Council seeks more than one stop
The Rural Transportation Authority (RTA) bus stop located in the Four-way Stop area near Sixth Street and Sopris Avenue is getting some heat from neighborhood Crested Butte business owners.
The Crested Butte Town Council has directed the town staff to look into working with the RTA to develop more bus stops to disperse the impact of heavy ridership, and even to look at moving the bus stop in the long-term future.
The council received two letters from local businesses. Cathy Benson of Crested Butte Synergy owns Benson-Sotheby’s International Realty. Liz Satterlee owns the East Side Bistro next door. Both cited RTA riders utilizing their private bathroom; that costs the businesses money in supplies and cleaning expenses. They are not happy with how the contractors left substandard soil in front of their building and thus ruined previously installed landscaping. They feel the shelter blocks the view of the entrance to their businesses. Winter snow storage issues were also a cause for concern.
The issue was brought to the council last fall and the council decided to give the new bus stop location and bus shelter a try for the season.
Crested Butte building and zoning director Bob Gillie said the Four-way Stop improvement plans had included such a bus stop for years. He said building the three-sided shelter was a last-minute decision made in the fall of 2008.
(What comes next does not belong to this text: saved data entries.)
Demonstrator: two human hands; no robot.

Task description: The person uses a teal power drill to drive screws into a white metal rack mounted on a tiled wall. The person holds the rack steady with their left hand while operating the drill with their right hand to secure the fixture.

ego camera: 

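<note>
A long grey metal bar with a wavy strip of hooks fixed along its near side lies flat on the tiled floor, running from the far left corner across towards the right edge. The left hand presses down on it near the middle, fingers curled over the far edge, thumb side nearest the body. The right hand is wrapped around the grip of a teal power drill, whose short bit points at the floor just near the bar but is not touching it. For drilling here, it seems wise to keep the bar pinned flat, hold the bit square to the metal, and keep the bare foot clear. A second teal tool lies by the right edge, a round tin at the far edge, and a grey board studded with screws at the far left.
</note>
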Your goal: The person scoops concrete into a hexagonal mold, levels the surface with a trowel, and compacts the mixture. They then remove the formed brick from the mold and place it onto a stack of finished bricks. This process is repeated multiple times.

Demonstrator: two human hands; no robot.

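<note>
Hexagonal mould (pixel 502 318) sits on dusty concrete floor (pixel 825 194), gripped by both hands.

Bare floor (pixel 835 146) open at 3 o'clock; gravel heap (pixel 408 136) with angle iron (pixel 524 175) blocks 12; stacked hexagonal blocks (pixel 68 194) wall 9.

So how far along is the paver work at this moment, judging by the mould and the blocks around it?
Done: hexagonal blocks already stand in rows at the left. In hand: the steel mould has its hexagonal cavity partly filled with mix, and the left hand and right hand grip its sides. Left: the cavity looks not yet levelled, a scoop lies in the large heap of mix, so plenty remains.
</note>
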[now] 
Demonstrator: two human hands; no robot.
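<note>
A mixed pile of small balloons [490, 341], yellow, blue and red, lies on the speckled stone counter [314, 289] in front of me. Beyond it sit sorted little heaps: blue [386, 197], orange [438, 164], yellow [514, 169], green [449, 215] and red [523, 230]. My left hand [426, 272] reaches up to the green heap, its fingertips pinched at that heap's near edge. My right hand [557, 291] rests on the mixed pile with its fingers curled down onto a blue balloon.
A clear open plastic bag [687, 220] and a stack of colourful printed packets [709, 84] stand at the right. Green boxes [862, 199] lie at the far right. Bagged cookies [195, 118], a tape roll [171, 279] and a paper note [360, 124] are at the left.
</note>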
“I’ve been opposed to the location of that bus stop for a long time and voiced it many times,” said Benson. “It’s an area where people gather and quite a few use our facilities. I think the RTA is an important part of the valley but the location of this stop in front of businesses is not appropriate.”
Councilperson Dan Escalante agreed. “I’ve never thought it was an ideal location,” he said. “I’ve always said putting it closer to the Hitching Post at the south entrance to town is better.”
Mayor Alan Bernholtz wasn’t a supporter of moving the bus stop. “I think we need to focus on how to deal with this location and make it better,” he said.
Councilperson Kimberley Metsch sits on the RTA board. “The RTA has said it can go anywhere the town wants but they prefer it to be on the west side of Sixth Street and they only want one stop so it keeps to a schedule,” she explained. “Alpine Express runs the RTA bus and Stewart Johnson [Alpine Express owner] has said the Hitching Post area isn’t big enough for a bus to pull all the way off the road. I hear you, Cathy. It’s tough but it is so centrally located where it is and that is a benefit.”
Escalante agreed it was a tough issue. “But the location is lacking amenities like public bathrooms that would make it work better.”
Benson suggested routing the bus through a loop around the Visitor Center.
Gillie said that could be geometrically impossible with three tight turns required, especially in the winter when the parking lot is full of vehicles and snow.
“I feel the pain of the businesses,” said Bernholtz. “It’s like no good deed goes unpunished. Here we have a good, successful thing going and someone is getting penalized by it.”
Councilperson Reed Betz suggested putting a sign in the current shelter directing riders to use the public bathrooms at the Visitors Center across the street. “That would at least be a simple attempt at alleviating some of the problem,” he said.
Councilperson Billy Rankin voiced a desire to see the RTA bus loop through town. “I think as ridership increases in the coming years, that could help,” he said.
Bernholtz said the current stop “was totally working where it is. But I’d be willing to work with the RTA to disperse the riders. We have a concern and we need to work together to figure it out. I don’t think it’s fair for the RTA to just put it on us and say it can go anywhere we want, but we can have only one stop. We need more collaboration with the RTA. Maybe it is routed through town. No one will stop riding because it takes another ten minutes. And Reed’s suggestion for a directional sign in the shelter is a no-brainer.”
The council directed the staff to work toward the path of dispersing RTA bus stops. As for the landscaping and snow storage issues, the council also told the affected businesses to work with the staff toward an administrative solution.
Benson said that because snowplowing on Highway 135 is controlled by the state and county, they have plans to talk to the county about the issue in October to see if the snow can be moved when it piles up.